REQUIRED ACTION: When the listing below reaches the line that has "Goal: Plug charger", start reproducing exactly; stop after the line that has "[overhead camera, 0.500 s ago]", and drop the pictures.

* * * * * * *

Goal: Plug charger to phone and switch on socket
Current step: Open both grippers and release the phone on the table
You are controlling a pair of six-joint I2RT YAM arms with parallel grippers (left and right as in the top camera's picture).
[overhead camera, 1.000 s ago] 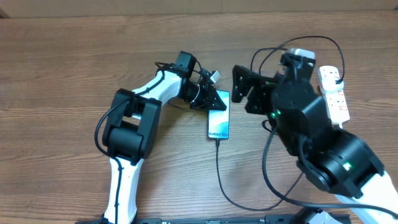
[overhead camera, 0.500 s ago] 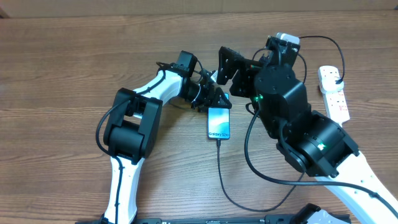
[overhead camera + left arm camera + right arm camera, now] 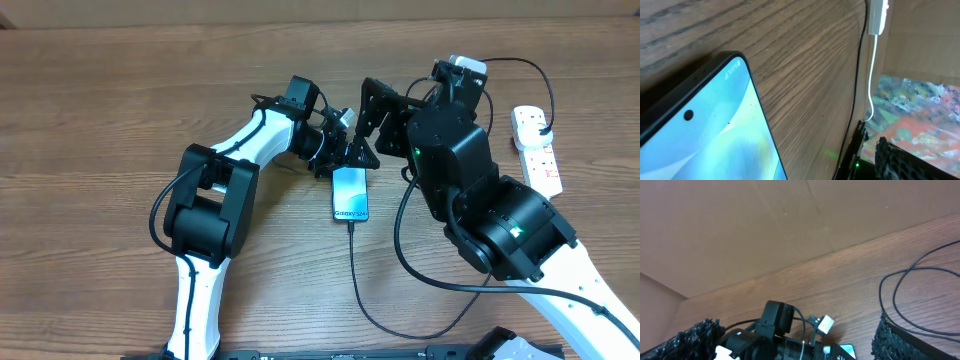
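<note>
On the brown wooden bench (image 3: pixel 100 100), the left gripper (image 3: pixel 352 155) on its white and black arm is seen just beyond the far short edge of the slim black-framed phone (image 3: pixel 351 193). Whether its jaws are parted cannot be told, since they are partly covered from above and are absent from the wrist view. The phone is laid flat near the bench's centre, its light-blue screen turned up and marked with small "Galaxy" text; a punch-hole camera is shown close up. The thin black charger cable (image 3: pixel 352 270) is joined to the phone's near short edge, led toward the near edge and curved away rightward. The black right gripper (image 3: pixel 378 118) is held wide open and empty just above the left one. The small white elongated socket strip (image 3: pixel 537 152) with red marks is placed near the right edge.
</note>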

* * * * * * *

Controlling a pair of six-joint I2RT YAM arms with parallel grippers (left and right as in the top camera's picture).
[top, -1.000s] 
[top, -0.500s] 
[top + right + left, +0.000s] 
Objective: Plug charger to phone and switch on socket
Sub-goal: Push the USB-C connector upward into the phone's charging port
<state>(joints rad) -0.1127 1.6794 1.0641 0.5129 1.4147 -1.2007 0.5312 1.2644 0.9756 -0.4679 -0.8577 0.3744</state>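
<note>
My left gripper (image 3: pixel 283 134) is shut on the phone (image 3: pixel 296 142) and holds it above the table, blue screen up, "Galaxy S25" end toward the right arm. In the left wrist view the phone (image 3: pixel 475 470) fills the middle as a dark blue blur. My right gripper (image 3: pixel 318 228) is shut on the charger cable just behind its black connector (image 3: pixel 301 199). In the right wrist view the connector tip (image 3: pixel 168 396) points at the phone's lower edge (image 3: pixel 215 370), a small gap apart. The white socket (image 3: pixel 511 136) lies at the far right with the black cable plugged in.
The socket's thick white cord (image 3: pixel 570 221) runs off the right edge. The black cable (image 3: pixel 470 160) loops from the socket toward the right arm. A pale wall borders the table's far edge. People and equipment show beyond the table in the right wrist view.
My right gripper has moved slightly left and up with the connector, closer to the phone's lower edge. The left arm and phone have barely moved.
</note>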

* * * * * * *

COMPLETED TASK:
Goal: Plug charger to phone and switch on socket
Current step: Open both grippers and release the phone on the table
You are controlling a pair of six-joint I2RT YAM arms with parallel grippers (left and right as in the top camera's picture).
[overhead camera, 1.000 s ago] 
[overhead camera, 0.500 s ago] 

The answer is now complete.